Her geçen yıl Maden Kanunu’nda yapılan değişiklikler, bizi neredeyse her karışı madenler için ruhsatlandırılmış bir Kaz Dağları Yöresi ile karşı karşıya bırakmaktadır. Milyonlarca yılda oluşmuş doğal varlıkların ve binlerce yıllık kadım kültürün söz hakkı, raporda gösterilen madencilik ruhsatlarının faaliyete geçmesiyle yok olacaktır.
Raporun ortaya koyduğu sonuçlar; hem Kaz Dağları Yöresi’nde hem de Türkiye genelinde; ekolojik temelli, bütüncül, tarımsal üretimi önceliklendiren “arazi kullanım planlamasına ve koruma yaklaşımına” ihtiyaç olduğunu göstermektedir. 5403 sayılı “Toprak Koruma ve Arazi Kullanımı Kanunu”; arazi kullanım planlarının hazırlanması konusunda gerekli hükümleri içerse de taslağın yasalaştığı 2005 yılından bu yana bu konuda maalesef önemli bir ilerleme kaydedilememiştir. Dahası rapor; doğa koruma alanlarından, önemli doğa alanlarına, tarım alanlarından meralara ekolojik, kültürel ve ekonomik değere sahip olanları madencilik uygulamalarına kapatan bir kanuna ihtiyaç olduğunu da göstermektedir.
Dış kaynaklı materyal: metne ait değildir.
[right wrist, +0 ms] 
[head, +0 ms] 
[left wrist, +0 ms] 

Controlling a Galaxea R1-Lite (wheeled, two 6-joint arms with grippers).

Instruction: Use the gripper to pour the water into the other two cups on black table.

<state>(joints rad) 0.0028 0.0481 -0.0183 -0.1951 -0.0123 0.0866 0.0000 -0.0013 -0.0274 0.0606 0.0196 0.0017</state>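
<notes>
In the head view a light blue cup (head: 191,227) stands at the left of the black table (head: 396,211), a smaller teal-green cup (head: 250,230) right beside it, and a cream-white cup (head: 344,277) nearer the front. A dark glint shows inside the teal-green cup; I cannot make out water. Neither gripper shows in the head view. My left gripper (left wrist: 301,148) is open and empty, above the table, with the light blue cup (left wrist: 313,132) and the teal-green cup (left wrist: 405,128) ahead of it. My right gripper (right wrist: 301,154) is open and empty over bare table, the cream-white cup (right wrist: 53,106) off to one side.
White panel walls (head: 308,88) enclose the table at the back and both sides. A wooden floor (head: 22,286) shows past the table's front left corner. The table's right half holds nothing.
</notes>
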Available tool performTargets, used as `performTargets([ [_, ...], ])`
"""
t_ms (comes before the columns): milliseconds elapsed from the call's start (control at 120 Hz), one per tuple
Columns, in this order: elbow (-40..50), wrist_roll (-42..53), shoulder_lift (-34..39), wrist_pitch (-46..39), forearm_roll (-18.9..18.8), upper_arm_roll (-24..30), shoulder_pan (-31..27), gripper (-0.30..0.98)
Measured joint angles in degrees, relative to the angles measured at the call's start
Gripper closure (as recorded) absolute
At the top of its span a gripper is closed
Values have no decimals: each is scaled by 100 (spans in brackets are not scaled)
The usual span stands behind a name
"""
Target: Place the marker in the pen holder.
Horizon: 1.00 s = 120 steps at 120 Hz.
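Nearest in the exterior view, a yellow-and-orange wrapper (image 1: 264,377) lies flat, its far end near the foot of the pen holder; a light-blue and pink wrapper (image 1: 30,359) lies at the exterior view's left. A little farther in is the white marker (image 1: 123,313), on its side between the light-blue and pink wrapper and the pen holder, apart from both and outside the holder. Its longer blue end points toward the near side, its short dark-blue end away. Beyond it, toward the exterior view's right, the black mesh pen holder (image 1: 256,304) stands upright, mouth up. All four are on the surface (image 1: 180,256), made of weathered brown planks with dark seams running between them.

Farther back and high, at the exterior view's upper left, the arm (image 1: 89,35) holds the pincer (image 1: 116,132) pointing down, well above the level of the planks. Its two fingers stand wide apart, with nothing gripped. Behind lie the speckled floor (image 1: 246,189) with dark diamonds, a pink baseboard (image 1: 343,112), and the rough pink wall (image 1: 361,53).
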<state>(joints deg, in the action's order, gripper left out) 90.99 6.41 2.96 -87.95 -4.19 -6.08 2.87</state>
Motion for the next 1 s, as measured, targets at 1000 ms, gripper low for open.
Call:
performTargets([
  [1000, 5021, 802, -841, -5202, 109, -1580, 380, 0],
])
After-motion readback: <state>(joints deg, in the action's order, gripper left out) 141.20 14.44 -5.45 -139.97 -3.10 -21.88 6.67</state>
Sahip olduğu özellikler ile Kaz Dağları Yöresi, madencilik faaliyetlerinden korunması gereken bir dünya mirasıdır. Geleceğimizin mirası doğal varlıklar madencilik faaliyetlerine tamamen kapalı doğa koruma statüleri ile korunmalıdır.
TEMA Vakfı olarak bu raporla beraber uzun süreli bir çalışma başlatıyoruz. Bu çalışmamızda toplumun desteğini bekliyoruz.
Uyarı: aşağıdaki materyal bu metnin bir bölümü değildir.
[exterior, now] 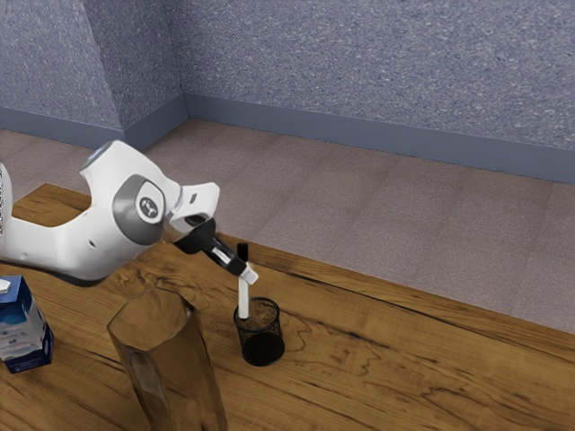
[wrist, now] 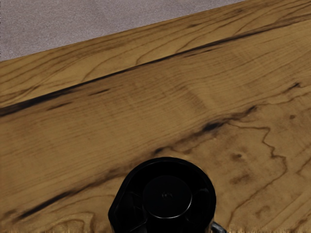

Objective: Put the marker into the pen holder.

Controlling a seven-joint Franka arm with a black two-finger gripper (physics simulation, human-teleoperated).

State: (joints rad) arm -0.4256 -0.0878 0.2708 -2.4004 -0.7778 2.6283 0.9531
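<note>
Item, one white dry-erase marker with black cap: upright, its long axis near vertical and roughly in line with the axis of the holder, cap end up, writing end down. Pincer: fingers clamped on the marker just below the cap, most of the white barrel hanging beneath; the pincer leans while the marker does not. Single Franka arm, no second to choose. Item, one black wire-mesh pen holder: upright on the wood-grain worktop, toward the long edge that borders the floor. Relation: holder below the pincer, its middle slightly to the exterior view's right of the marker; the barrel's lower end overlaps the rim on the exterior view's left side. Whether that end is inside the mouth or just over it cannot be told. Judged next: a slight centring, a straight lowering, then release; risk, the end catching on the rim. Contents of the holder otherwise not legible. Item, one faceted, amber-looking transparent vase: upright, wood grain seen through it, contents uncertain. Item, one blue-and-white drink carton: upright, nearer the arm's base, contents hidden.
</note>
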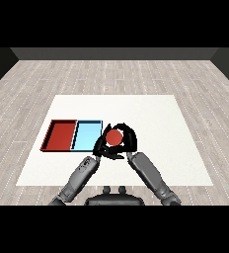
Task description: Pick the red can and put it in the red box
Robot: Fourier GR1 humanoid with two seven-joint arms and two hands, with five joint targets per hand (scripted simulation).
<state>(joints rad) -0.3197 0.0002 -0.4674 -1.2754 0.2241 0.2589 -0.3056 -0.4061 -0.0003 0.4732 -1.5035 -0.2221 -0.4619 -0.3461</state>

Bu raporu Balıkesir Valisi Hasan Şıldak’a takdim ettiniz. Kendisinin tepkisi ne yönde oldu? TEMA Vakfı olarak, Kazdağları için bulunduğunuz uyarı ve önerileri kurumların dikkate alacağına inanıyor musunuz?
Raporu, Balıkesir Valisi Hasan Şıldak’a sunduk. Valimizden görüş alma olanağımız olmadı. Önümüzdeki günlerde, randevu talep edip değerlendirme yapmayı düşünüyorum. Sayın valimizin de olumlu yaklaşacağını düşünüyorum. Çünkü bu memleket meselesidir. Gelecek sorunumuzdur.
Raporumuzu şimdiye kadar Tarım Orman’dan Çevre İl Müdürlüğü’ne dek çeşitli kurumlara dağıttık. Desteklerini belirttiler.İlimiz milletvekilleri de genel merkezimiz tarafından mektupla bilgilendirildi. Ben de ilimizde siyasi partilerin il başkanlıklarını bilgilendireceğim. Bu raporu incelediklerinde kurumlarımızın destek vereceğini düşünüyorum. Bu süreçte sivil toplum kuruluşlarının da desteğine çok ihtiyacımız var. Değerli basınımızın desteğine çok ihtiyacımız var. Hep birlikte başaracağımıza inanıyorum.
TEMA Vakfı Balıkesir İl Temsilciliği olarak, diğer kurum ve kuruluşlar ile olan ilişkiniz nasıl? Ortaklaşa gerçekleştirmiş olduğunuz projeler hangileri?
İlimizde, diğer kurum ve kuruluşlarla ilişkilerimiz çok olumlu. Biz, kamu yararına çalışan saygın bir vakıfız. Belediyelerle ortak çalışmalar yapıyoruz. Kent Konseyleri’nin çalışma gruplarında yer alıyoruz. Görüşlerimizi sunuyoruz. Kabul görüyoruz.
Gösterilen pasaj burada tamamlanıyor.